Alliance for Digital Innovation

As an attorney, I have represented enterprise software customers for years and have routinely seen enterprise software companies deploy predatory business practices, including falsely inflating alleged non-compliance gaps, to increase profits and limit customers’ ability to go elsewhere.

These practices produce causal effects throughout the economy including increased prices, as businesses across various sectors are forced to spend resources dealing with these unforeseen issues. I support the work of the Coalition for Fair Software Licensing to help my clients and enhance an economy that provides opportunities to all.

Pam Fulmer

Founder and Partner, Tactical Law Group LLP

We believe licensees should be able to deploy licensed software in a way that best suits their business, including their choice of cloud provider at no additional cost. Having experienced licensing practices inconsistent with the Principles of Fair Software Licensing, we support the Principles and urge others to support both them and the Coalition for Fair Software Licensing.

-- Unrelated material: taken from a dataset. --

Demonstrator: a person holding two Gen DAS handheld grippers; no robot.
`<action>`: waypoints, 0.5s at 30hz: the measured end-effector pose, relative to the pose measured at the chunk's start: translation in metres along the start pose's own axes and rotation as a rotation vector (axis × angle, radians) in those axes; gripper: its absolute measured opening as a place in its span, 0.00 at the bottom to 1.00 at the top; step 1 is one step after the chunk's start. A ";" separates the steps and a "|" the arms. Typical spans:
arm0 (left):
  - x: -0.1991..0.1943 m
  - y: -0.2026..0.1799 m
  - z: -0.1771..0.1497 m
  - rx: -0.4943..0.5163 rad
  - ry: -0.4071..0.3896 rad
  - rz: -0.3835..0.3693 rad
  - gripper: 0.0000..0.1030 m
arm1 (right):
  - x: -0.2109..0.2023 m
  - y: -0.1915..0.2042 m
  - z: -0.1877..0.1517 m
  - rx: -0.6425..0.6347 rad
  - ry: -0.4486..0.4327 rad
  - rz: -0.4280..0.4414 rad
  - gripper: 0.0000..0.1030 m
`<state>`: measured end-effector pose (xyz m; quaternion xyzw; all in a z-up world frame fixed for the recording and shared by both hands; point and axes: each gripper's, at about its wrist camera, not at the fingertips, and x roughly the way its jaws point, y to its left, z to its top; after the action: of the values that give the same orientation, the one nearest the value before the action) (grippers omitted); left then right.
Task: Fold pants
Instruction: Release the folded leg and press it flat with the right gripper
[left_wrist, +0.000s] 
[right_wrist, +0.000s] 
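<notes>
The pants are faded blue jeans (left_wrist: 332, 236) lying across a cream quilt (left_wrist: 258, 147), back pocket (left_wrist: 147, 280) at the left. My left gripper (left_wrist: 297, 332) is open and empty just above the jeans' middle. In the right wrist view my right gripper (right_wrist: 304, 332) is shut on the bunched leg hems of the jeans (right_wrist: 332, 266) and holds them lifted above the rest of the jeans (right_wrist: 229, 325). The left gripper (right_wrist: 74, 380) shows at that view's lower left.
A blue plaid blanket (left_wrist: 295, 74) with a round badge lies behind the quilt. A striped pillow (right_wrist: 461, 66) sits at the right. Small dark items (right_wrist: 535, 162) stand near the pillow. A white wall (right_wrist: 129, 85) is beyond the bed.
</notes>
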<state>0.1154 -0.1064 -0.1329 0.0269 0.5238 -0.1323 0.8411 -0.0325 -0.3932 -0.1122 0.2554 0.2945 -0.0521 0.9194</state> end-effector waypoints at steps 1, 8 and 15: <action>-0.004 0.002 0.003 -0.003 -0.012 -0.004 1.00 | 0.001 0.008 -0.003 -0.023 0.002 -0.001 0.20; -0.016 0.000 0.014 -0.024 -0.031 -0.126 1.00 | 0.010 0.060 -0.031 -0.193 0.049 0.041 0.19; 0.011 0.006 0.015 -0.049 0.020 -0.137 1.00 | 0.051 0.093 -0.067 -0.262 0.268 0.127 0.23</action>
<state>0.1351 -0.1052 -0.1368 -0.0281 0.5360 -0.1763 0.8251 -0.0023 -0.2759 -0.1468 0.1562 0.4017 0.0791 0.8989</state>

Insurance Industry Business

Startups, often operating with limited resources, need the freedom to assemble the technology infrastructure that best suits their needs.

Cloud computing infrastructure is central to startup growth, and the Principles of Fair Software Licensing will help maintain accountability, mitigate unnecessary costs, and promote innovation in this environment.

Industry-wide adherence to these principles will level the playing field for startups.